For the last several years our great old friends the Hanlons and the Elovitzeses have been coming out to Utah in the spring for a week of canyoneering; Greg first brought Sawyer when the latter was 9 (and was barely able to reach the pedals of the rental while he drove on the back roads so that Greg could read the guidebooks) and each year we've done a slew of great canyons.  Canyoneering is fun enough at all levels that it doesn't need to be "burly" to have a great time, and the moderate canyons are fun for everyone who is relatively fit, athletic, and has a bit of gumption.  However, with experience comes a bit of a desire to tackle some of the more difficult endeavors, so last week Mike and Greg came out for a few days of doing the less "family friendly" canyons, which - considering that the only times I've spent unexpected nights out was with these two guys - had the potential for some excitement.

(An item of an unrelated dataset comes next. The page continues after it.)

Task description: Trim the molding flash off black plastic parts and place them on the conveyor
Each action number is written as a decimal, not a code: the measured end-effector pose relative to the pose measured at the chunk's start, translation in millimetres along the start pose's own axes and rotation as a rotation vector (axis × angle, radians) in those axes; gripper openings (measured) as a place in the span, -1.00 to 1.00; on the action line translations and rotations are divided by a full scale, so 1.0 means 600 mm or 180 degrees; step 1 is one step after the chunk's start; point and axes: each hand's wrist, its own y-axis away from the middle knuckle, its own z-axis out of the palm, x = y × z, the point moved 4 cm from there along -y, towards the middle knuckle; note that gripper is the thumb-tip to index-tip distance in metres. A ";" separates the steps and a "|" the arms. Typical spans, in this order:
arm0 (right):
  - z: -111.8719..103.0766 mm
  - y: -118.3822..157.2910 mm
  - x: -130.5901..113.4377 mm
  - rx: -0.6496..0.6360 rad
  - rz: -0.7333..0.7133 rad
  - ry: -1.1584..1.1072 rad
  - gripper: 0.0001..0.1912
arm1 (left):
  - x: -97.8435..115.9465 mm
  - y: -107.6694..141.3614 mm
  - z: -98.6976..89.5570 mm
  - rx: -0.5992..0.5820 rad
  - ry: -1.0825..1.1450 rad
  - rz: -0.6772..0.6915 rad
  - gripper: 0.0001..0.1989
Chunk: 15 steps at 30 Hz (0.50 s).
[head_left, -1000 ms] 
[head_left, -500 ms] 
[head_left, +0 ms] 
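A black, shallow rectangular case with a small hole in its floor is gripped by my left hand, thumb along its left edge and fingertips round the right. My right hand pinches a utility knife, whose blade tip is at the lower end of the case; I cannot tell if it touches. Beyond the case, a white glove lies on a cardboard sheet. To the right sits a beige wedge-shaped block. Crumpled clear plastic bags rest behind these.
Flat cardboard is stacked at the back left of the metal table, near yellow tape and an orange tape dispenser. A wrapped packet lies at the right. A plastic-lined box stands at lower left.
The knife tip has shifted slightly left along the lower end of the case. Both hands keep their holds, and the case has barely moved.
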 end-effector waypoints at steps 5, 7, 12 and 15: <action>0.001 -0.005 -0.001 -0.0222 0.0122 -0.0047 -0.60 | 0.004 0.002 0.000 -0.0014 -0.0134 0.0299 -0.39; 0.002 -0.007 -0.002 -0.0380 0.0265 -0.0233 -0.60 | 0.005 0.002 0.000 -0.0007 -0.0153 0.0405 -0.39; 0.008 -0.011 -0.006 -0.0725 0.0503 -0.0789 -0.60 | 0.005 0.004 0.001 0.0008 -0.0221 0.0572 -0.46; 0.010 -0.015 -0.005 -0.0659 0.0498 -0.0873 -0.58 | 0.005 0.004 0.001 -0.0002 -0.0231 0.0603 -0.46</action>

Quandary Canyon - in the southern San Rafael Swell - was the first canyon I ever did a few years ago and it has two faces:  the fun, very moderate romp down a beautiful canyon with a couple of short rappels and some scrambling/downclimbing, and the infamous "TKPS" in the middle:  a Technical Keeper Pothole Section that features an unusual number of hard-to-escape-from potholes in a few hundred yards.  Last spring we did the fun romp that bypassed the TKPS on a day that was too cold to consider a lot of swimming in icy pools, so we were keen to return in milder conditions, which the beautiful Utah fall weather delivered last week.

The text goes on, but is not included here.